* **Exercise brief**
All of the data that follows should be output again without any alteration.

↓

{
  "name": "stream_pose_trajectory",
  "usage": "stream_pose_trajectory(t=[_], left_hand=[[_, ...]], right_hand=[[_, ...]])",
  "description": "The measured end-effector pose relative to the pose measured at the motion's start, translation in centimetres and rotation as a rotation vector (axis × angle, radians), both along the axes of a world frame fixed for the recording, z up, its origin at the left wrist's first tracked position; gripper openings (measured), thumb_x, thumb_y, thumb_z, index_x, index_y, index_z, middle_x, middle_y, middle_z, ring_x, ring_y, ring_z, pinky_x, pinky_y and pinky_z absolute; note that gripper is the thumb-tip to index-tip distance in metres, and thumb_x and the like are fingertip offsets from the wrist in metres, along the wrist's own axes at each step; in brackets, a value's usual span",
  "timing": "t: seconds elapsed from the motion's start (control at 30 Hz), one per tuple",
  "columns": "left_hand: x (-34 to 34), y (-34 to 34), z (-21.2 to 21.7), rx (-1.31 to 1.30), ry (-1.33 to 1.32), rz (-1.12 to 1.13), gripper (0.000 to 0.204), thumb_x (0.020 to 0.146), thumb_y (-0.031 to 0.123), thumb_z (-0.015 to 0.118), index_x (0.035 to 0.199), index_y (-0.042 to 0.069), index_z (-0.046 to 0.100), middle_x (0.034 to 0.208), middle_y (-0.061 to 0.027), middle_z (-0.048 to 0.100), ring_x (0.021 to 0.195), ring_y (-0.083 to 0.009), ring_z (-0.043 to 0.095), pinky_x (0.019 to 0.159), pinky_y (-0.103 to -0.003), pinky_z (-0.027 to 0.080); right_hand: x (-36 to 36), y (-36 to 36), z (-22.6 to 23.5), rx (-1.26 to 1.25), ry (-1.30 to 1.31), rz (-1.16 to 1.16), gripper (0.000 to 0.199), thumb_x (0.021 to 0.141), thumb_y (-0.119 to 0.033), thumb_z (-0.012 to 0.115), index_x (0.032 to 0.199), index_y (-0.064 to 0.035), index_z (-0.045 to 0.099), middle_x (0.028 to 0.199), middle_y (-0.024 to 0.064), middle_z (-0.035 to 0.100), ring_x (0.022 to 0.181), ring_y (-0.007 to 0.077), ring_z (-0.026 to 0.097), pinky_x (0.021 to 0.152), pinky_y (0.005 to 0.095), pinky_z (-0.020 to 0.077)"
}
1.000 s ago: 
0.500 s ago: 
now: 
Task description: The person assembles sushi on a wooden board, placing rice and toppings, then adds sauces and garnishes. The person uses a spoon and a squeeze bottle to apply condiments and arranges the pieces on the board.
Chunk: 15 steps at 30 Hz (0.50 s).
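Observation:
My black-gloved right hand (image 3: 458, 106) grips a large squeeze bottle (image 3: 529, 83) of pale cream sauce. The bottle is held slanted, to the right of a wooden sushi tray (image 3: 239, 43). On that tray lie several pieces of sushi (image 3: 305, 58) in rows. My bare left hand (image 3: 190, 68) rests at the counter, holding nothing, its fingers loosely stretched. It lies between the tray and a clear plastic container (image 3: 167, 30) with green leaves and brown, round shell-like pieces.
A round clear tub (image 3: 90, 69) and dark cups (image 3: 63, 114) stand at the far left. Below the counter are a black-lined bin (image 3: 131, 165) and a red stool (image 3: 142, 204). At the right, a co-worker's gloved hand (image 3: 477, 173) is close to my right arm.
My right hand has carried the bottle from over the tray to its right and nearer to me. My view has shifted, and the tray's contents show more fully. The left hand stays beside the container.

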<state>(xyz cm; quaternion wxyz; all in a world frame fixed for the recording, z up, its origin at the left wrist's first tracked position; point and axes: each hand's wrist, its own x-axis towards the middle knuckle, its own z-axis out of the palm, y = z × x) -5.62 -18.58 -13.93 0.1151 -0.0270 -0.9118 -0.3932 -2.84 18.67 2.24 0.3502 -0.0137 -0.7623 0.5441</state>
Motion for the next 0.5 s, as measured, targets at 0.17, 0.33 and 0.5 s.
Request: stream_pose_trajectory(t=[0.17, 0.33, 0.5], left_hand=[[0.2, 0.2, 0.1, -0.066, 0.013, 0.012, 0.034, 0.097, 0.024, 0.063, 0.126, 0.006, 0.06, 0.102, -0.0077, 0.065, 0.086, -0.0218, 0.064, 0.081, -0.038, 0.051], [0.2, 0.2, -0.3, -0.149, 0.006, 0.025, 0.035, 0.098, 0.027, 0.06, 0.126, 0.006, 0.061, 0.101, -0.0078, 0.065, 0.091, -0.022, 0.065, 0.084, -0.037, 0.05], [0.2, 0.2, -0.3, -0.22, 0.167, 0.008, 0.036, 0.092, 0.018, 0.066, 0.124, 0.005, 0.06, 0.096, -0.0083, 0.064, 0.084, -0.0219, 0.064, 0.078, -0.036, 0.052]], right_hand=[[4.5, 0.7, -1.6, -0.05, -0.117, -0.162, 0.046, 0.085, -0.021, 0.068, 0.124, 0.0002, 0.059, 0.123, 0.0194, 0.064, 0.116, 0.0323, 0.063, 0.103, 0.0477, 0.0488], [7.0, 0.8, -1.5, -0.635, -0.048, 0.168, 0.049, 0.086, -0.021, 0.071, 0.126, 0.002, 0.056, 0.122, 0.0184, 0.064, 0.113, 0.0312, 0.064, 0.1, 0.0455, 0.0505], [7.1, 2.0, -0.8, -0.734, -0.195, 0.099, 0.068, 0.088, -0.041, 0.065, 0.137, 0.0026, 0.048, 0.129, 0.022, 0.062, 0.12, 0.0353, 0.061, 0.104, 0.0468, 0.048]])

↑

* **Output for this task**
{
  "name": "stream_pose_trajectory",
  "usage": "stream_pose_trajectory(t=[_], left_hand=[[_, ...]], right_hand=[[_, ...]])",
  "description": "The measured end-effector pose relative to the pose measured at the motion's start, translation in centimetres and rotation as a rotation vector (axis × angle, radians), both along the axes of a world frame fixed for the recording, z up, its origin at the left wrist's first tracked position; gripper openings (measured), thumb_x, thumb_y, thumb_z, index_x, index_y, index_z, middle_x, middle_y, middle_z, ring_x, ring_y, ring_z, pinky_x, pinky_y and pinky_z absolute; note that gripper is the thumb-tip to index-tip distance in metres, and thumb_x and the like are fingertip offsets from the wrist in metres, along the wrist's own axes at each step; in brackets, a value's usual span",
  "timing": "t: seconds elapsed from the motion's start (control at 30 Hz), one per tuple",
  "columns": "left_hand: x (-34 to 34), y (-34 to 34), z (-21.2 to 21.7), rx (-1.31 to 1.30), ry (-1.33 to 1.32), rz (-1.12 to 1.13), gripper (0.000 to 0.204), thumb_x (0.020 to 0.146), thumb_y (-0.031 to 0.123), thumb_z (-0.015 to 0.118), index_x (0.035 to 0.199), index_y (-0.042 to 0.069), index_z (-0.046 to 0.100), middle_x (0.034 to 0.208), middle_y (-0.061 to 0.027), middle_z (-0.048 to 0.100), ring_x (0.021 to 0.195), ring_y (-0.083 to 0.009), ring_z (-0.043 to 0.095), pinky_x (0.019 to 0.159), pinky_y (-0.103 to -0.003), pinky_z (-0.027 to 0.080); right_hand: x (-36 to 36), y (-36 to 36), z (-22.6 to 23.5), rx (-1.26 to 1.25), ry (-1.30 to 1.31), rz (-1.16 to 1.16), gripper (0.000 to 0.199), thumb_x (0.021 to 0.141), thumb_y (-0.119 to 0.033), thumb_z (-0.012 to 0.115), index_x (0.032 to 0.199), index_y (-0.064 to 0.035), index_z (-0.045 to 0.099), middle_x (0.028 to 0.199), middle_y (-0.024 to 0.064), middle_z (-0.035 to 0.100), ring_x (0.022 to 0.181), ring_y (-0.007 to 0.077), ring_z (-0.026 to 0.097), pinky_x (0.021 to 0.152), pinky_y (0.005 to 0.095), pinky_z (-0.020 to 0.077)"
}
1.000 s ago: 
0.500 s ago: 
now: 
Task description: The person assembles sushi on a wooden board, placing rice and toppings, then adds sauces and garnishes. The person uses a spoon and a squeeze bottle to apply condiments and arranges the pieces on the board.
Chunk: 15 steps at 30 Hz (0.50 s).
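Observation:
My black-gloved right hand (image 3: 458, 106) grips a large squeeze bottle (image 3: 529, 83) of pale cream sauce. The bottle is held slanted, to the right of a wooden sushi tray (image 3: 239, 43). On that tray lie several pieces of sushi (image 3: 305, 58) in rows. My bare left hand (image 3: 190, 68) rests at the counter, holding nothing, its fingers loosely stretched. It lies between the tray and a clear plastic container (image 3: 167, 30) with green leaves and brown, round shell-like pieces.
A round clear tub (image 3: 90, 69) and dark cups (image 3: 63, 114) stand at the far left. Below the counter are a black-lined bin (image 3: 131, 165) and a red stool (image 3: 142, 204). At the right, a co-worker's gloved hand (image 3: 477, 173) is close to my right arm.
My right hand has carried the bottle from over the tray to its right and nearer to me. My view has shifted, and the tray's contents show more fully. The left hand stays beside the container.
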
<state>(xyz cm; quaternion wxyz; all in a world frame fixed for the recording, z up, its origin at the left wrist's first tracked position; point and axes: each hand's wrist, its own x-axis towards the middle knuckle, its own z-axis out of the palm, y = z × x) -5.62 -18.58 -13.93 0.1151 -0.0270 -0.9118 -0.3932 -2.84 18.67 2.24 0.3502 -0.0137 -0.7623 0.5441</state>
Motion for the next 0.5 s, as measured, targets at 0.17, 0.33 and 0.5 s.
Request: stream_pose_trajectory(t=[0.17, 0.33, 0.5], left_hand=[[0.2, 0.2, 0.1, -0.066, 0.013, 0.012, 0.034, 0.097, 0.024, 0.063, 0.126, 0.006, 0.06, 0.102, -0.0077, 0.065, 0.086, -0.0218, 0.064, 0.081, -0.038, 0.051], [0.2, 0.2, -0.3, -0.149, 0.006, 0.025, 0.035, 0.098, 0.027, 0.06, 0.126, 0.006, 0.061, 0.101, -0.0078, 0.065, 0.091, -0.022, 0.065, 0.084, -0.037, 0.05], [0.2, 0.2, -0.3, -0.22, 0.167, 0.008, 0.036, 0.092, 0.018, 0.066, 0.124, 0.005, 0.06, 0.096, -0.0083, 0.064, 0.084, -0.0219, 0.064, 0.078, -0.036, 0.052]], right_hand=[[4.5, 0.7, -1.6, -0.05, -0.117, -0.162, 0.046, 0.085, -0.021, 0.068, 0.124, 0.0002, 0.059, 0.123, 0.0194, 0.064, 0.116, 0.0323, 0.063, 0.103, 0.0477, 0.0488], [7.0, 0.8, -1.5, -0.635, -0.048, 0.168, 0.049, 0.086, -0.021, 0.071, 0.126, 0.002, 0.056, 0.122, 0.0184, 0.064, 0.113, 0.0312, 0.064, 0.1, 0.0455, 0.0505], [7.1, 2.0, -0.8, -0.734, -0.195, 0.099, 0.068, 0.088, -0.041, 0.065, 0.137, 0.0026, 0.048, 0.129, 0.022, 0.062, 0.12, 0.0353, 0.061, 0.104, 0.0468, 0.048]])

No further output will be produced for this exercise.